The Monty Hall Problem and Monte Carlo simulations
The problem, named after the host of a game show on which it sometimes appeared, is as follows:
There are three doors, behind one of which is a valuable prize, but you don’t know which door. Choose a door. You are not told straight away whether you’ve made the right choice. Instead, the host of the game will then open one of the doors you did not pick, showing you that there is no prize behind it. You are now offered the chance to change your mind. This effectively narrows down your choice - the prize is behind one of two doors, either the one you picked, or the door that neither you nor the host picked.
What should you do to maximize the probability of winning the prize? Should you stick with your first choice, or switch to the other door? Or does it not matter?

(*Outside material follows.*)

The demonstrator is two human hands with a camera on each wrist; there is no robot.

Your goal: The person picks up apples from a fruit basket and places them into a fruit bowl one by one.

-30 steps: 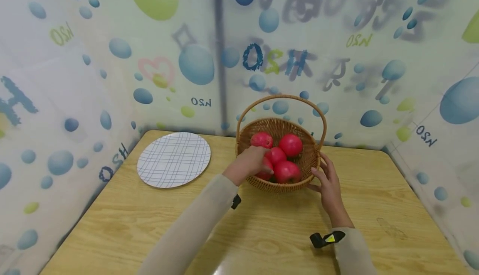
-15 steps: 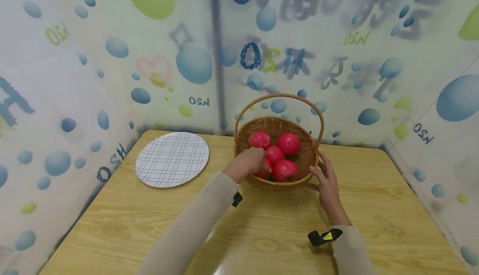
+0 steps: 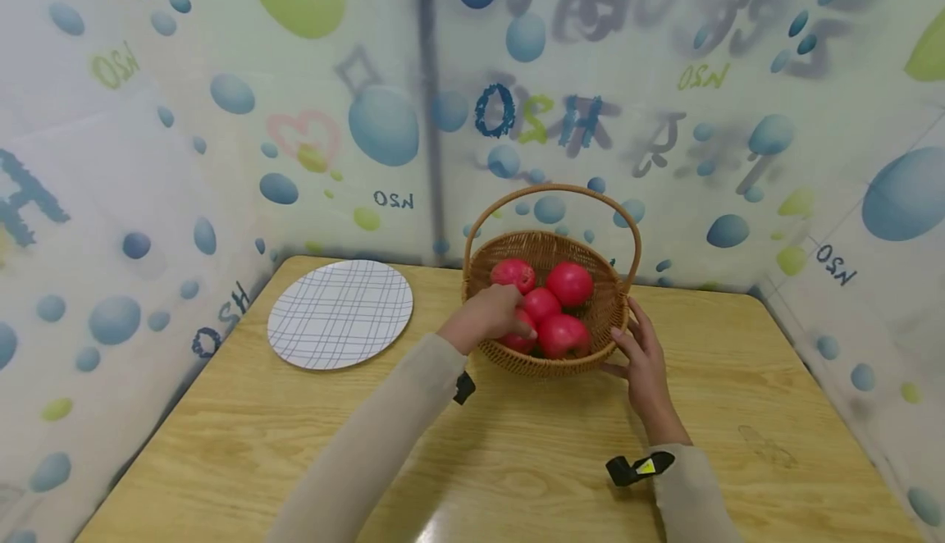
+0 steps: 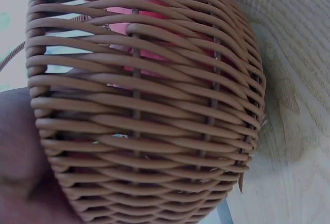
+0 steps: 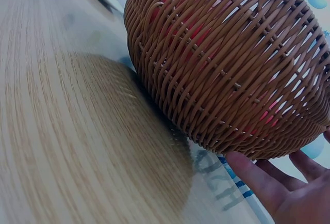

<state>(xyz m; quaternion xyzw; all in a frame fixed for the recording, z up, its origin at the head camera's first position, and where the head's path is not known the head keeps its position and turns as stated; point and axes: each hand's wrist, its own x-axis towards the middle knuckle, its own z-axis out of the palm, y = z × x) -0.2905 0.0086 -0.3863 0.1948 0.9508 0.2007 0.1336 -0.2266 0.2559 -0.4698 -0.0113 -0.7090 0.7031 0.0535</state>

I love this problem as an example of a very straightforward but non-intuitive result. I once presented this problem to a group of young kids who were in a summer math and science enrichment program. They were floored by the result. I demonstrated the proof to the kids via both the logical proof (as Ian does) as well as by running a Monte Carlo simulation. I had two teams play the game over and over, one choosing to switch every time, and one choosing to stay. Like mathematical magic, over a series of 20 or so trials it becomes quite clear that always switching is indeed the better strategy. Argue with me as they did, they could not argue with their own eyes.
Now, lest you think that this is only difficult for non mathematical types to grasp, I used to frequent the sci.math newsgroups and with a bemused grin read the long rants of Ph.Ds in mathematics argue over this problem when I now knew a group of 13 and 14 year olds who could demonstrate the result to them.
I’d like to point out that in the real game show, Monty didn’t always give you the option of switching. Sometimes he’d just open the door you chose. When you add that unpredictable human element, all bets are off.